Esta vez, sin saberlo, Beto fue un poco más atrevido. Él simplemente cortó. La idea al principio le pareció absurda, sin sentido, pero fuertemente arraigada, él necesitaba cortar. Y lo que necesitaba también, era el valor para hacerlo, hacerlo de maravilla y perfecto, sin miedos, sin tapujos, y necesitaba la fuerza que el árbol le proporcionaba, quería que esa fuerza lo acompañara a casa o en definitiva al hospital.
Así que Beto volteó, miró con atención el árbol y clavó en este la navaja Sthil, el mismo Beto sintió una punzada en la sien derecha, como un aviso del dolor de cabeza que vendría luego de una borrachera intensa, buscó una de las ramas, la que más hoja tuviera, porque, pues, si había más hojas habría más oxígeno, había pensado. Encontró una adecuada, de un solo salto la alcanzó y comenzó a bajarla estirándola, dio con lo que le pareció el racimo perfecto y estaba a punto de cortarlo cuando vio una extraña savia escurrir del tallo. No le dio importancia, la fuerza de la idea seguía ahí, tomó la navaja, sin darse cuenta del resto de savia roja que manaba de ella. Asió con la mano izquierda la rama y con la derecha comenzó a cortar, cuando, y según las palabras del propio Beto, las ramas comenzaron a enredársele, la savia parecía un moco que se pegaba a sus manos, sus dedos, a sus nudillos; las hojas, con sus pequeñas ramitas, se pegaron a la piel, pequeñas agujas de madera se enterraron bajo la superficie de la epidermis, entonces lo escuchó, una voz poderosa que no era suya, sino del árbol, un estruendoso BASTA, haciendo que Beto se olvidara de la idea de cortar y queriendo huir del lugar lo más rápido posible, pero las ramas no lo dejarían, ahora ellas querían cortar, enredarse lo suficiente y entrar en la piel, nervios y huesos de las manos, una fuerza más allá de la “poca” comprensión de Beto jaló tan fuerte que le arrancó ambas extremidades.
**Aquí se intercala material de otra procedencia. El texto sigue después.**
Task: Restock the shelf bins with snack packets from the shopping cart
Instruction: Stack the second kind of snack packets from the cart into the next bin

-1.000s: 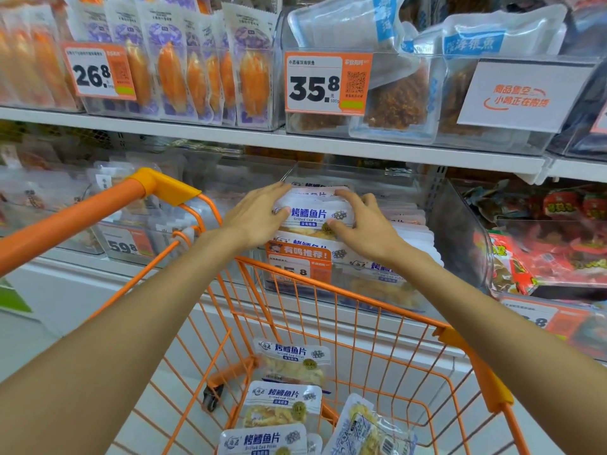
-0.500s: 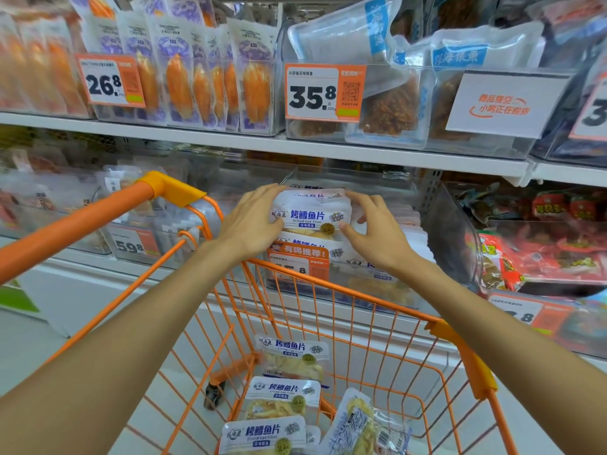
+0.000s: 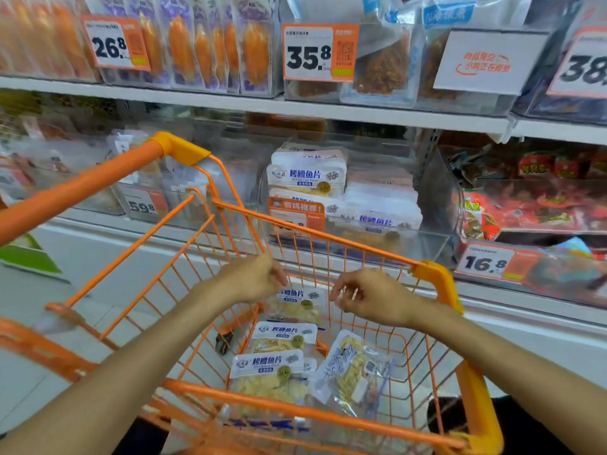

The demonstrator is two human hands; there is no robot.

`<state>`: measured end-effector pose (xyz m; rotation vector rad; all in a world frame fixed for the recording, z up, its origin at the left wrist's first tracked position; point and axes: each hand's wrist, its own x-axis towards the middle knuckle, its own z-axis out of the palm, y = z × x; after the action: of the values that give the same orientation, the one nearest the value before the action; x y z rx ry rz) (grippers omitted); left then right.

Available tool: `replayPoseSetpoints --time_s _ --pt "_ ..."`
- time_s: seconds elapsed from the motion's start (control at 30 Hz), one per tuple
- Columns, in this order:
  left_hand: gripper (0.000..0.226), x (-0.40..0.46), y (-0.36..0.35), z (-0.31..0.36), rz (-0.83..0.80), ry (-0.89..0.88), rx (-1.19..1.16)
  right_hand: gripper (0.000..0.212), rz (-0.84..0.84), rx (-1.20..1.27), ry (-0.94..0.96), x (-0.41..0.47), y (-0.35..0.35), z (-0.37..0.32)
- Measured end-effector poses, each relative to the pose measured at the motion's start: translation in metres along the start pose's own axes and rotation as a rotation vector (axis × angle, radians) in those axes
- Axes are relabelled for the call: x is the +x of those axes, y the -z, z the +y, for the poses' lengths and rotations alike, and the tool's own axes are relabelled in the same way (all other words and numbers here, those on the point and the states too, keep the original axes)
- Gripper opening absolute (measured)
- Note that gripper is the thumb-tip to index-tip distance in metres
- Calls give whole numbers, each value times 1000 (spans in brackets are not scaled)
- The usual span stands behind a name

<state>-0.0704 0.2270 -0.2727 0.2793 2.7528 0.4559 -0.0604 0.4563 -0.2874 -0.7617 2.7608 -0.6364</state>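
fingers (image 3: 341, 292) above lengthwise packets (image 3: 285, 339)

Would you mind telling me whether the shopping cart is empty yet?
Not empty: the shopping cart holds at least four snack packets; both hands hover above them.

A cart (image 3: 315, 236) stands before the shelf (image 3: 230, 105), its far rim just in front of a bin (image 3: 437, 239) stacked with packets (image 3: 307, 177). More packets (image 3: 284, 336) lie in the cart, one behind another, with a further one (image 3: 353, 366) to their right. Both hands, left (image 3: 253, 279) and right (image 3: 371, 298), hang inside the cart above the farthest packet. Other bins sit left, right and on the shelf above.
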Motion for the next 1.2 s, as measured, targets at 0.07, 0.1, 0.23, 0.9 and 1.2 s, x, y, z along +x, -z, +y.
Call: replayPoseSetpoints --time_s 0.07,0.1,0.23,0.9,1.2 --pt "26 8 -19 -4 -189 46 158 25 -313 -100 -90 9 -20 -1" --pt "25 9 -27 -2 -282 60 268 32 -452 -190 -132 14 -30 -2" --pt "54 13 -54 0 -641 79 566 62 -740 -425 -202 34 -73 -2" --pt "65 36 -33 -28 -635 271 451 78 -592 -406 -234 37 -111 -1" --pt "56 35 -23 -27 -615 148 294 101 -686 -862 -73 25 -107 8"
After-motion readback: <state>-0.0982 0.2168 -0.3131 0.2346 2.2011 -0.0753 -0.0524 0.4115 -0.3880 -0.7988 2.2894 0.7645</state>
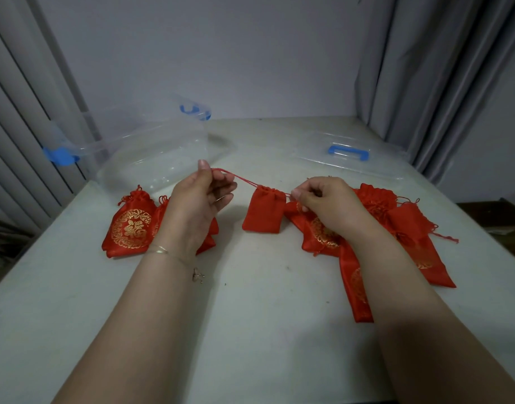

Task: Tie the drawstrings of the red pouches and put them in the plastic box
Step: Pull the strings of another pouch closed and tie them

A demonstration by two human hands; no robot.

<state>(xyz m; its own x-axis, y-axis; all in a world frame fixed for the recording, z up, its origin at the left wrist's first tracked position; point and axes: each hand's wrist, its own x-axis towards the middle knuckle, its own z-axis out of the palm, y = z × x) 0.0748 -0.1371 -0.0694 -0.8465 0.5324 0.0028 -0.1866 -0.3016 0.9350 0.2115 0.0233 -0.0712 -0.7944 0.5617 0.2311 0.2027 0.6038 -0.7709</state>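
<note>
The left hand (202,193) is pinching one drawstring (236,177) between thumb and fingers and drawing it up and outward; the right hand (323,199) is pinching the opposite cord close to the mouth of the pouch (263,212). The pouch is hanging between the two hands, its mouth gathered shut and its lower edge at or just above the table (250,316). Judged step: cinching is being completed; no knot is visible yet. The next move calls for bringing both cords together and crossing them into a knot without letting the mouth slacken. Cinched pouches (131,225) are lying under and to the left of the left hand; a heap (396,225) of open ones is lying beneath the right forearm. The box (151,158) is standing beyond the left hand, seemingly holding no pouches; its lid (349,158) is lying beyond the right hand.
</note>
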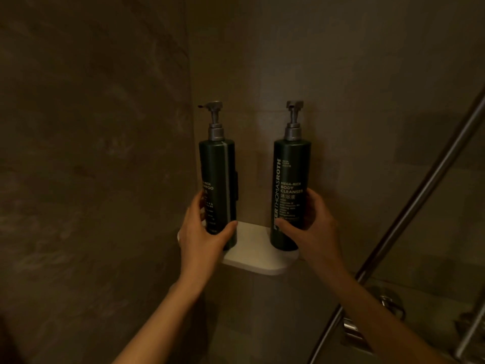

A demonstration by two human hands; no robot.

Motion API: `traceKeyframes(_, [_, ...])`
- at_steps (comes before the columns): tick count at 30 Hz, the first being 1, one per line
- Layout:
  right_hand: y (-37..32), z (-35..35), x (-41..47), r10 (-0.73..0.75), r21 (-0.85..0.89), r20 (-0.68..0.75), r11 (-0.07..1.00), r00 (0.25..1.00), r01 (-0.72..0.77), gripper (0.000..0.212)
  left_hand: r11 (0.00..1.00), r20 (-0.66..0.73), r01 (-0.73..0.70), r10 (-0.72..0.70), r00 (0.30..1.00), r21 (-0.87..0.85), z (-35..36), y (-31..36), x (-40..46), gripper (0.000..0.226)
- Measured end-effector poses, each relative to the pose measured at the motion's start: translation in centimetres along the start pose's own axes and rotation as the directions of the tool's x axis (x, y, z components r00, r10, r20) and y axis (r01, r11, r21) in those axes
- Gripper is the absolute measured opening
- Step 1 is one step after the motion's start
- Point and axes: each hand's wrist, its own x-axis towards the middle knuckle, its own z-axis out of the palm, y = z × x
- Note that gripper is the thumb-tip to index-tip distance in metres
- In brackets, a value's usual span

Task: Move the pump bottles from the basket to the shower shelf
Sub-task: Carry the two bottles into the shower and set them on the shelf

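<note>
The brown tiled walls meet in a corner, dimly lit. A metal shower rail runs diagonally across the right side, with a chrome valve fitting near its lower end.

A white corner shelf is fixed at the wall junction. Two dark green pump bottles stand upright on it, well apart from each other, each with a grey pump head.

The shampoo bottle stands at the left edge of the shelf, its nozzle pointing left. The body cleanser bottle stands at the right side, its label facing the room.

The person's left hand is clamped around the lower part of the shampoo bottle, thumb across the front, fingers behind. The right hand is wrapped around the lower part of the body cleanser bottle, thumb on the front near the base. Both forearms extend up from the lower frame.
</note>
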Motion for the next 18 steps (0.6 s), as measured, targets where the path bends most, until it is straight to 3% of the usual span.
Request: traceKeyframes(18, [-0.5,0.2,0.1,0.038,-0.035,0.004,0.999,0.999,-0.038,0.081,0.962,0.026,0.013,-0.021,0.999,0.274,-0.8,-2.9,3.5,0.084])
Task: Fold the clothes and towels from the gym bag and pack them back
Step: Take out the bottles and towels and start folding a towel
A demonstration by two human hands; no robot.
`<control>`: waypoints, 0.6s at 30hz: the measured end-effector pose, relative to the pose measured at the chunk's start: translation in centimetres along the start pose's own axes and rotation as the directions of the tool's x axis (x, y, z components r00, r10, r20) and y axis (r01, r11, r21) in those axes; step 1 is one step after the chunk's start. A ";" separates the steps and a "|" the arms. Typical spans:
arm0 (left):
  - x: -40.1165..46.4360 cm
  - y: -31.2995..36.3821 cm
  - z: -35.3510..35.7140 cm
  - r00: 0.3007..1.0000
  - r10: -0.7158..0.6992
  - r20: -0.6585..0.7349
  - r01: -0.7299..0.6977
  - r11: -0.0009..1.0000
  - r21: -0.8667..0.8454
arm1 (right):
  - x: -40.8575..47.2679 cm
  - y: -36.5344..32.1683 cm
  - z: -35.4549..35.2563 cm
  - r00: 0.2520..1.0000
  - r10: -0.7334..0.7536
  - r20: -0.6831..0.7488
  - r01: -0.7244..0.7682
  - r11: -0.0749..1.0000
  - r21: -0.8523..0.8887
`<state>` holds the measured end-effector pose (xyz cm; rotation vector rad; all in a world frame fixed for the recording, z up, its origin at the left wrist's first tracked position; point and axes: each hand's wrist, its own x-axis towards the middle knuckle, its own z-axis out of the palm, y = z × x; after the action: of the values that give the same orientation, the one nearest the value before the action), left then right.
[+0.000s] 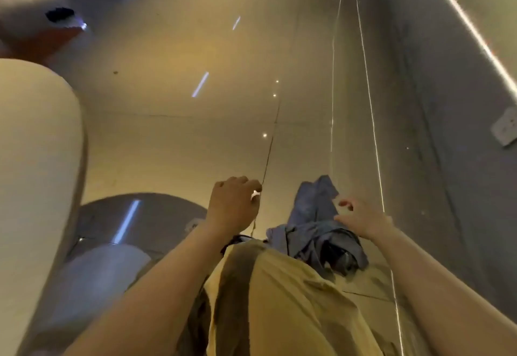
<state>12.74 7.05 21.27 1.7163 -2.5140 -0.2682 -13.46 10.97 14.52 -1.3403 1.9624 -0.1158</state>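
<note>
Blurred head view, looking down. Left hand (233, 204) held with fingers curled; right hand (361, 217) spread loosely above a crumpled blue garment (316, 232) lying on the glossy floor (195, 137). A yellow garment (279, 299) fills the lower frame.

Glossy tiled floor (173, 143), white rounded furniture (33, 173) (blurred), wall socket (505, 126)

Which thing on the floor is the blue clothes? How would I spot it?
Look at the shiny tan floor where it meets the grey wall on the right. Just ahead of the person's yellow shirt, between both hands, lies a crumpled blue garment. It is the only blue, wrinkled cloth on the floor; everything around it is smooth and hard.
</note>
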 end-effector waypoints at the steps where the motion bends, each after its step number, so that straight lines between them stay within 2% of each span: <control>1: 0.9 -0.7 1.5 0.998 -0.051 0.047 0.052 0.998 -0.033 | 0.7 1.6 0.7 0.997 0.074 0.018 -0.074 0.997 -0.005; 5: 3.3 -3.4 8.8 0.934 -0.226 0.276 0.273 0.951 -0.146 | 3.6 6.4 4.8 0.961 0.271 0.055 -0.267 0.961 -0.065; 9: 4.0 -5.9 16.5 0.854 -0.268 0.446 0.374 0.912 -0.170 | 7.0 10.5 11.6 0.913 0.384 0.139 -0.372 0.922 -0.105; 11: 4.3 -7.0 19.8 0.821 -0.292 0.490 0.427 0.884 -0.188 | 8.5 11.9 14.6 0.895 0.418 0.156 -0.409 0.908 -0.089; 14: 4.9 -8.8 24.2 0.779 -0.309 0.545 0.457 0.875 -0.157 | 10.9 13.7 17.9 0.884 0.454 0.110 -0.449 0.891 -0.067; 18: 5.6 -11.5 29.4 0.736 -0.409 0.540 0.554 0.822 -0.133 | 14.3 16.3 21.0 0.845 0.533 0.029 -0.534 0.842 0.075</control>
<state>16.22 0.59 -9.92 2.3789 -2.0571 -1.1896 -15.53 13.09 -15.46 -0.6963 2.2262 0.0794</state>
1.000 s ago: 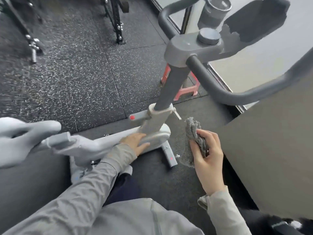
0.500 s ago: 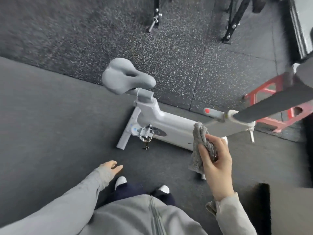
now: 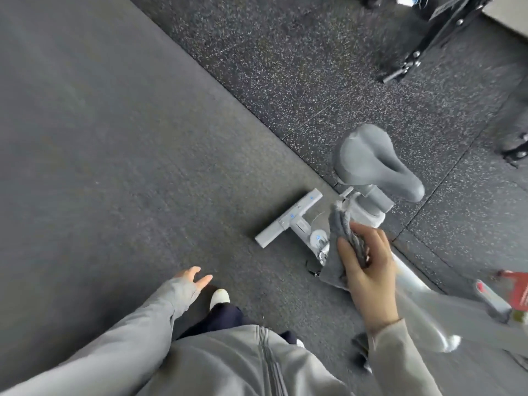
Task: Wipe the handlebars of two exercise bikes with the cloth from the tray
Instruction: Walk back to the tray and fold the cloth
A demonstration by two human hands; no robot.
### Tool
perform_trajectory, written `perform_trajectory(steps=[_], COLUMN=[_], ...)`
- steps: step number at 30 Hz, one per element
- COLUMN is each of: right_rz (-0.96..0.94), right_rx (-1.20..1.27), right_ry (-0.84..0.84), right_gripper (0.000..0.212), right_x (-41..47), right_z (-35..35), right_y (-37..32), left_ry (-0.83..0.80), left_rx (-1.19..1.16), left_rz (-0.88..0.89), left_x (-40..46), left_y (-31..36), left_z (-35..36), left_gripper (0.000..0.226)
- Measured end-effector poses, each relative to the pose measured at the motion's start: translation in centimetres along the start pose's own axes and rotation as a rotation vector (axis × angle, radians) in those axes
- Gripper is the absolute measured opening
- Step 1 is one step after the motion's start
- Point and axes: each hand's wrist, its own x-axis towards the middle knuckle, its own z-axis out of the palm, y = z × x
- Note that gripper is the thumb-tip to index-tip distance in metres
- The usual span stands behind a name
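Grey cloth (image 3: 341, 238) bunched in right hand (image 3: 367, 270); left hand (image 3: 193, 277), well apart, seemingly loose-fingered, holds nothing.

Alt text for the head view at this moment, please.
Seen from above, a person's right hand grips a bunched grey cloth over a grey exercise bike's saddle and rear foot bar. The left hand hangs open over dark matting.

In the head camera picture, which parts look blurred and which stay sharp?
Head view: the bike frame at lower right is smeared by motion, and the red stool near the right edge is blurred too; the saddle, the cloth in the right hand and the left hand read fairly sharp; the wide lens makes the floor seams run slanted.
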Motion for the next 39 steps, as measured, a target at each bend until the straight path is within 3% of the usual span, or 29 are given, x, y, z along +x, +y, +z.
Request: perform_trajectory(steps=[5,10,13,16,24,39], right_rz=[-0.018,-0.055,-0.038,-0.011,0.064,0.186], right_rx=[0.061,0.089,0.084,0.083,0.136,0.137], right_ry=[-0.122,-0.193,-0.208,-0.217,-0.192,0.038], right_gripper=[0.024,0.019,0.019,0.019,0.017,0.021], right_x=[3.0,6.3,8.8,11.2,21.4,41.0], right_z=[9.2,13.8,15.6,17.3,22.0,26.9], right_y=[-5.9,-8.8,-9.3,-9.4,-9.1,-7.7], left_ry=[0.020,0.058,-0.002,-0.068,-0.116,0.015], left_rx=[-0.139,-0.160,0.062,0.137,0.220,0.299], left_rz=[-0.039,-0.050,-0.052,-0.139,-0.149,0.017], left_x=[2.3,4.2,5.9,8.2,16.5,33.6], left_y=[-5.0,-8.4,-9.1,-8.6,-4.0,11.1], left_z=[-4.9,-8.0,-9.3,-11.0,-18.5,-36.2], left_gripper=[0.059,0.058,0.056,0.065,0.071,0.065])
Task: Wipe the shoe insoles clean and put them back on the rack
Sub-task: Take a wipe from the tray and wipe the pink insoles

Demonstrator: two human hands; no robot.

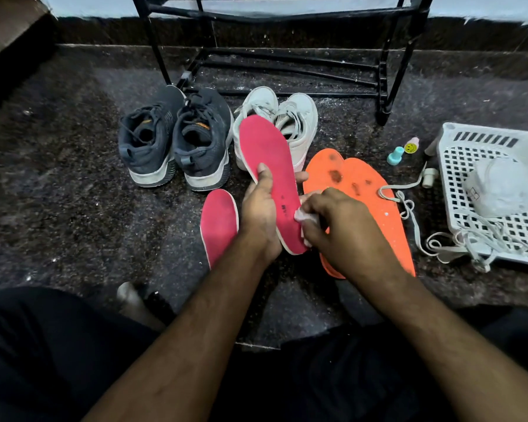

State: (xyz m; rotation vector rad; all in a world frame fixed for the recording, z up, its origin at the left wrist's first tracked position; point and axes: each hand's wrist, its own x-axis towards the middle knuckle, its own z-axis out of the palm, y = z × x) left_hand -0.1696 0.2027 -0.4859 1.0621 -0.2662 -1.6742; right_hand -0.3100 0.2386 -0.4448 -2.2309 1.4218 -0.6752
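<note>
your left hand (pixel 258 214) holds the pink insole (pixel 269 166) by its heel half, fingers curled behind it and the thumb lying on the pink face. the insole is lifted off the floor, and its long axis runs from your hands away toward the white shoes (pixel 296 123), with the toe end far from you. your right hand (pixel 342 226) pinches a small white wipe (pixel 304 216) and presses it on the heel part, close to the right edge of the insole. so i think the wipe should travel along this axis, away from you toward the toe, while the left hand keeps the heel firm. the second pink insole (pixel 218 223) lies on the floor just left of your left wrist. the two orange insoles (pixel 360 184), still stained, lie under your right hand. the black rack (pixel 387 71) stands behind the shoes, bare where you can see it.
</note>
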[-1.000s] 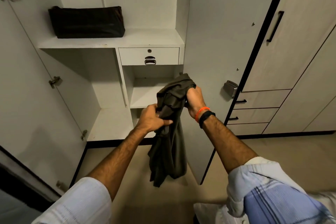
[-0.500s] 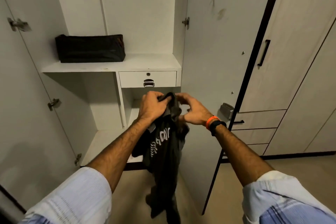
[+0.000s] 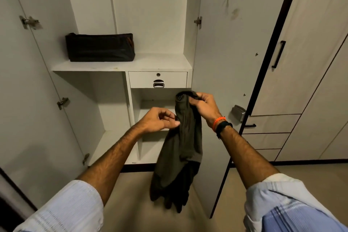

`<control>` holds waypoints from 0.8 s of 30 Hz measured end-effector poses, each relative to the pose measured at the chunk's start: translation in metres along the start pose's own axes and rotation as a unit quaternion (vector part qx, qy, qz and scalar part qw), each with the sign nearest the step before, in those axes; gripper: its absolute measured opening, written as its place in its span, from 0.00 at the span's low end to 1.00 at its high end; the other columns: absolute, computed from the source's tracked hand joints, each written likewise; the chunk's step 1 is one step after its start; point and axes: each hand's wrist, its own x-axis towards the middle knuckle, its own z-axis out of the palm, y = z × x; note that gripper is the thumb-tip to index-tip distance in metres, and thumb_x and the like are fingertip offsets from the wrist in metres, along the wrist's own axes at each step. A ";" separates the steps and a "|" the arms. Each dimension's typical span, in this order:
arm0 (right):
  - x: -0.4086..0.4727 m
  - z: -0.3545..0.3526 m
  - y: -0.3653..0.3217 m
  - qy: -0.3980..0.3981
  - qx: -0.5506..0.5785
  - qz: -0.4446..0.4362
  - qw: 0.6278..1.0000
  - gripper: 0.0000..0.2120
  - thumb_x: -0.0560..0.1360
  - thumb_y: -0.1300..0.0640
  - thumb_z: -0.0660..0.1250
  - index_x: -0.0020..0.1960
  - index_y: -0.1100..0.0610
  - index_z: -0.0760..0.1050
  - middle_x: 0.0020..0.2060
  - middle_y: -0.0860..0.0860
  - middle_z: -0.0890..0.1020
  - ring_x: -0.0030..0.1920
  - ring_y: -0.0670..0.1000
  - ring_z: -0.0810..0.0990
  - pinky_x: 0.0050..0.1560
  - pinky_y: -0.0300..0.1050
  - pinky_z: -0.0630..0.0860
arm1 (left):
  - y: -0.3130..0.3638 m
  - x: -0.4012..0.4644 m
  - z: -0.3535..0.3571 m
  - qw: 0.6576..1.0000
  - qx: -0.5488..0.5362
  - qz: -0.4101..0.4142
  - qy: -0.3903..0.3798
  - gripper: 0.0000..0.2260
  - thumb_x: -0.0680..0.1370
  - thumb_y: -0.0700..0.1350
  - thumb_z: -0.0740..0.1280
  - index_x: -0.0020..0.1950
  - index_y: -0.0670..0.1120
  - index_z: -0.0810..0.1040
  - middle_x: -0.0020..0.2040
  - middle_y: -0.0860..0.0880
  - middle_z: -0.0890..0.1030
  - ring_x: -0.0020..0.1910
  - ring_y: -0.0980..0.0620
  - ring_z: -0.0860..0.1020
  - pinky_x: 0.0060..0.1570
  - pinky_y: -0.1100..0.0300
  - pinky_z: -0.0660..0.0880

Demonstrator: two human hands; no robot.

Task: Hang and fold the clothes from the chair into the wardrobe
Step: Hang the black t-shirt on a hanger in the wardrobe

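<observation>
A dark olive garment point(image 3: 180, 149) hangs bunched in front of the open white wardrobe point(image 3: 120, 62). My right hand point(image 3: 204, 107) grips its top edge at about the height of the small inner shelf. My left hand point(image 3: 160, 119) is just left of the cloth, fingers loosely curled, thumb tip touching the fabric's side; it holds nothing that I can see. The garment's lower end dangles above the floor.
A black fabric box point(image 3: 99, 47) sits on the wardrobe's upper shelf. Below it is a small locked drawer point(image 3: 158, 79). The right wardrobe door point(image 3: 231, 52) stands open beside my right arm. A closed cupboard with drawers point(image 3: 271, 130) is further right.
My left hand let go of the garment's top and dropped lower left. My right hand now holds the top alone, and the garment's printed side has turned out of sight.
</observation>
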 end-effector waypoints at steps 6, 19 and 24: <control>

Dejándolo en el piso, aturdido, gritando al borde de la histeria, llorando y a punto de desangrarse
Aún a estas fechas muchas personas, los doctores e incluso el mismo Beto, siguen preguntándose ¿Cómo diablos pasó eso? No hay muchas respuestas, sólo aceptar el hecho de que pasó. Por mi parte sigo con la investigación, pero eso sí, te advierto: no te acerques a la calle Merna, menos de noche, porque desde el incidente de Beto, han aparecido mucho animales muertos, cortados a la mitad o con las entrañas de fuera, como si el puro hecho de haber probado la sangre hubiera dado rienda suelta a lo que sea que haya en ese lugar.
En fin, hoy iré sólo a tomar algunas fotos del mentado árbol, quién sabe, igual y se convierte en una leyenda urbana de nuestra ciudad, ya sabes, de esas que aparecen en los libros baratos de quioscos o terminales de autobús, como el que estoy escribiendo.
Uno nunca sabe, tal vez hasta lo vea moverse o comerse a una ardilla.